Some committee members shared Sanchez’s concerns about the lack of data, but also pointed out that without a universal recommendation, current inequities in vaccine access would only deepen since those without access to health care would not benefit from individual discussions about their need for a vaccine.
The updated vaccine will be the first COVID-19 shot to be distributed in the way most vaccines have in the past, prior to the pandemic, on the commercial market for around $120-$130 per dose, rather than purchased and provided for by the government.

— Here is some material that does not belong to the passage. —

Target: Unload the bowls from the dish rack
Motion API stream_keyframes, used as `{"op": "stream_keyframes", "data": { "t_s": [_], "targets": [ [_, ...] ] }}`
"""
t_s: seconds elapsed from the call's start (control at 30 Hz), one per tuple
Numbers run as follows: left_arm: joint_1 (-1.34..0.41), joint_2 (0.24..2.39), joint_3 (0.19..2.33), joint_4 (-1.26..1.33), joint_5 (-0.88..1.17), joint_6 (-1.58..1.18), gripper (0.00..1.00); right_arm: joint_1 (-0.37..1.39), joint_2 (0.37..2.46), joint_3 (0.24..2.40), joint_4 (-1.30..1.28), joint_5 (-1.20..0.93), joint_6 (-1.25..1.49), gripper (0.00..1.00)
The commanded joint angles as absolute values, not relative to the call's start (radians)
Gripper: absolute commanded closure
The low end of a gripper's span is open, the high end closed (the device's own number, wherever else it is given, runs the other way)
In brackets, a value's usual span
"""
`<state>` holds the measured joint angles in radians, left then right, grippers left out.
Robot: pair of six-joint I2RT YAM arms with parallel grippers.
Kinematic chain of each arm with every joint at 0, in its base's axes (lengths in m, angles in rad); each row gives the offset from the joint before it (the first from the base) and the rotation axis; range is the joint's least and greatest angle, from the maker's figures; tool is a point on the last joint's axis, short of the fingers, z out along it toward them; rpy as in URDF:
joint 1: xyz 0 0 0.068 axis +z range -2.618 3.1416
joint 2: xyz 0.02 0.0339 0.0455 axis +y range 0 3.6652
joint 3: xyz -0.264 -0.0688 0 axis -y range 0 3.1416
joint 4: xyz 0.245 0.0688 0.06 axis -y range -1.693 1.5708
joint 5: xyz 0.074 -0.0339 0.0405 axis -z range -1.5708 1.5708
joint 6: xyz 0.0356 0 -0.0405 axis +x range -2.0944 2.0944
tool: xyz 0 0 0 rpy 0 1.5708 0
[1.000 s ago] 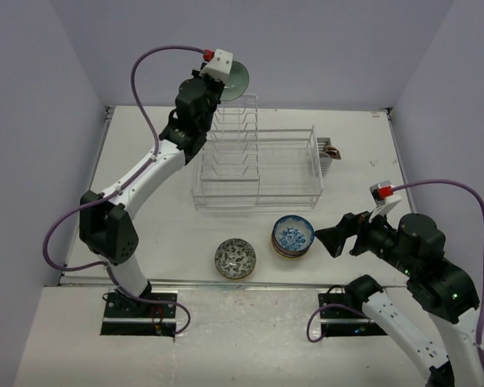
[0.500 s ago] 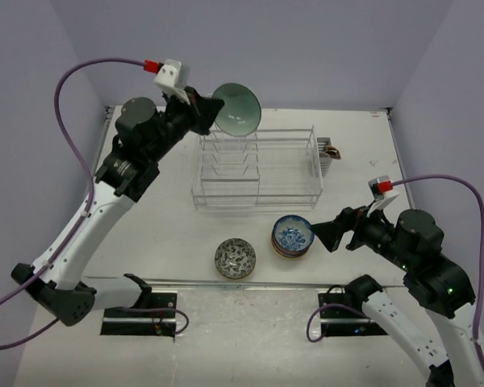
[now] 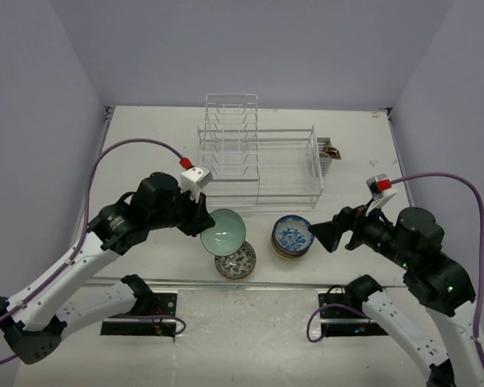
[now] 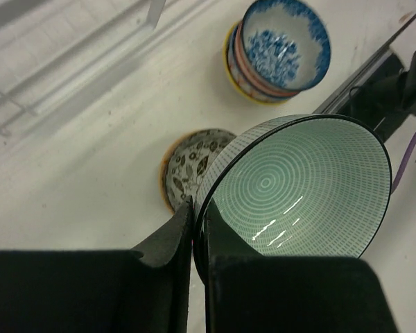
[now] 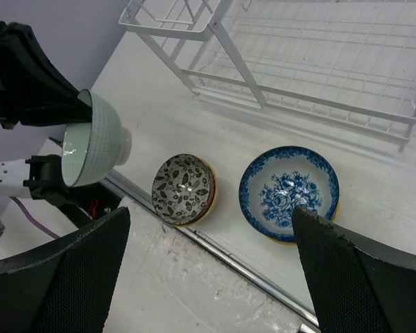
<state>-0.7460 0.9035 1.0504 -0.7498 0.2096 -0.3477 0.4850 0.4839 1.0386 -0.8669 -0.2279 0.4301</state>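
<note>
The left end effector pinched the rim of the green bowl. The bowl hung tilted in the air, close above the leaf-patterned bowl that sat by the near edge of the table. The dish rack, at the middle toward the far edge, showed no bowl in its slots. Just right of the leaf-patterned bowl stood a stack of bowls with a blue floral one on top. The right end effector hovered beside that stack, fingers spread wide and holding nothing. The step in hand looked like setting down the green bowl, probably the last one out. The next move called for levelling it, lowering it into the leaf-patterned bowl or onto bare table beside it, then letting go
</note>
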Motion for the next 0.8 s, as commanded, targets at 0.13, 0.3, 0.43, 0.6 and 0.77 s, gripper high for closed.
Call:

That means that pharmacies and doctors’ offices will purchase the vaccines at their own cost and get reimbursed for the shots. Most insurers, including Medicare and private companies, will continue to cover the vaccine, without co-pays, since it is recommended by the CDC.
The Vaccines for Children program will provide shots for uninsured and underinsured younger kids. For older children and adults without adequate insurance coverage, the CDC announced that it will purchase shots and make them available at state and local health departments, as well as through retail pharmacies that participate in the Bridge Access Program until 2024. To sustain the program beyond that for adults, the agency hopes to secure additional funding to launch a permanent Vaccines for Adults program and extend the shots it provides beyond COVID-19 vaccines.